Word for word, retype the records below.

### GIVEN INFORMATION
[Start of section]

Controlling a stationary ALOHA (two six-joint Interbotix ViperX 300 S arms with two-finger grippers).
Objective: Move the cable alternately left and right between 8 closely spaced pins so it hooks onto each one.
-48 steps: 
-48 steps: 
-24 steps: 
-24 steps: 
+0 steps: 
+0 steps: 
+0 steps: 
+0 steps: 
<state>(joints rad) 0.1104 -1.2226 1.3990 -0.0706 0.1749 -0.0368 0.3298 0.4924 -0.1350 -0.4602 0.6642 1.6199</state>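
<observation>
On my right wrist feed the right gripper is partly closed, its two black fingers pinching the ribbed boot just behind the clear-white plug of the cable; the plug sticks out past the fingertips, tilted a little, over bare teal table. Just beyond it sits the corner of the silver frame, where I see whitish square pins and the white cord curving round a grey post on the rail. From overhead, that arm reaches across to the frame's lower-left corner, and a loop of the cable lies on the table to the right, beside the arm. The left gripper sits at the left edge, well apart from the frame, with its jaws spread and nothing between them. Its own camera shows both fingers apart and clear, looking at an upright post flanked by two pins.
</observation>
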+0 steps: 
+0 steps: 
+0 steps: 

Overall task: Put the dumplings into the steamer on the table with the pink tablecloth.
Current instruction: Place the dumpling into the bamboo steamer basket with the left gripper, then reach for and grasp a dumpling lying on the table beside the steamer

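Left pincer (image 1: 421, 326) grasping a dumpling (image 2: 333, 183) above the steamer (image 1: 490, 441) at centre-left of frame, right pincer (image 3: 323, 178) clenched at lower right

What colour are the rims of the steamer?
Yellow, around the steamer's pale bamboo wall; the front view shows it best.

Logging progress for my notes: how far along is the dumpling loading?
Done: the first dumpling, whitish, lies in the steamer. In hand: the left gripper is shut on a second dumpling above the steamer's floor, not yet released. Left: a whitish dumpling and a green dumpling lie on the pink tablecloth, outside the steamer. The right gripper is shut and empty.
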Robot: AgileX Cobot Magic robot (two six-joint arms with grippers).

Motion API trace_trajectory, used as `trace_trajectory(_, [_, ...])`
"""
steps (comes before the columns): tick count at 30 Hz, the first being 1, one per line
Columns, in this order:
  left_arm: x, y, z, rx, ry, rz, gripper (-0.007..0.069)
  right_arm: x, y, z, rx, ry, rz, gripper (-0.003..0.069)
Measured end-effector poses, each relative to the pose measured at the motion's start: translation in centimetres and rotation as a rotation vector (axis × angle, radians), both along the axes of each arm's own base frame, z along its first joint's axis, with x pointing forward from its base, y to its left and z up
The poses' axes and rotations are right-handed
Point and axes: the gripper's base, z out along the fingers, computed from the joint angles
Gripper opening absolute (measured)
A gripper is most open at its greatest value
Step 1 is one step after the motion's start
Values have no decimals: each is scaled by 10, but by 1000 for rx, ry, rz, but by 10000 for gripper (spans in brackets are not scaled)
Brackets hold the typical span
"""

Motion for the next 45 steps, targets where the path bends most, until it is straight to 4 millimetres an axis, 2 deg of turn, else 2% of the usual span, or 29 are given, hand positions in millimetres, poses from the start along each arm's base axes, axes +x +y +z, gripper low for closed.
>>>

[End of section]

### EXERCISE ANSWER
Controlling a stationary ALOHA (two six-joint Interbotix ViperX 300 S arms with two-finger grippers).
Objective: Move the cable alternately left and right between 8 closely spaced pins so it hooks onto each one.
-48 steps: 
-48 steps: 
-24 steps: 
-24 steps: 
+0 steps: 
+0 steps: 
+0 steps: 
+0 steps: 
<state>(joints rad) 0.1104 -1.2226 1.3990 -0.0706 0.1749 -0.0368 0.3298 0.4924 -0.1350 -0.4602 0.6642 1.6199</state>
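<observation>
On my right wrist feed the right gripper is partly closed, its two black fingers pinching the ribbed boot just behind the clear-white plug of the cable; the plug sticks out past the fingertips, tilted a little, over bare teal table. Just beyond it sits the corner of the silver frame, where I see whitish square pins and the white cord curving round a grey post on the rail. From overhead, that arm reaches across to the frame's lower-left corner, and a loop of the cable lies on the table to the right, beside the arm. The left gripper sits at the left edge, well apart from the frame, with its jaws spread and nothing between them. Its own camera shows both fingers apart and clear, looking at an upright post flanked by two pins.
</observation>
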+0 steps: 
+0 steps: 
+0 steps: 

Overall task: Put the dumplings into the steamer on the table with the pink tablecloth.
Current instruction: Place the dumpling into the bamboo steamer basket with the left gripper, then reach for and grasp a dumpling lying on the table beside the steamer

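Left pincer (image 1: 421, 326) grasping a dumpling (image 2: 333, 183) above the steamer (image 1: 490, 441) at centre-left of frame, right pincer (image 3: 323, 178) clenched at lower right

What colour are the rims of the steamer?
Yellow, around the steamer's pale bamboo wall; the front view shows it best.

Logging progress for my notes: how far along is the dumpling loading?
Done: the first dumpling, whitish, lies in the steamer. In hand: the left gripper is shut on a second dumpling above the steamer's floor, not yet released. Left: a whitish dumpling and a green dumpling lie on the pink tablecloth, outside the steamer. The right gripper is shut and empty.
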Robot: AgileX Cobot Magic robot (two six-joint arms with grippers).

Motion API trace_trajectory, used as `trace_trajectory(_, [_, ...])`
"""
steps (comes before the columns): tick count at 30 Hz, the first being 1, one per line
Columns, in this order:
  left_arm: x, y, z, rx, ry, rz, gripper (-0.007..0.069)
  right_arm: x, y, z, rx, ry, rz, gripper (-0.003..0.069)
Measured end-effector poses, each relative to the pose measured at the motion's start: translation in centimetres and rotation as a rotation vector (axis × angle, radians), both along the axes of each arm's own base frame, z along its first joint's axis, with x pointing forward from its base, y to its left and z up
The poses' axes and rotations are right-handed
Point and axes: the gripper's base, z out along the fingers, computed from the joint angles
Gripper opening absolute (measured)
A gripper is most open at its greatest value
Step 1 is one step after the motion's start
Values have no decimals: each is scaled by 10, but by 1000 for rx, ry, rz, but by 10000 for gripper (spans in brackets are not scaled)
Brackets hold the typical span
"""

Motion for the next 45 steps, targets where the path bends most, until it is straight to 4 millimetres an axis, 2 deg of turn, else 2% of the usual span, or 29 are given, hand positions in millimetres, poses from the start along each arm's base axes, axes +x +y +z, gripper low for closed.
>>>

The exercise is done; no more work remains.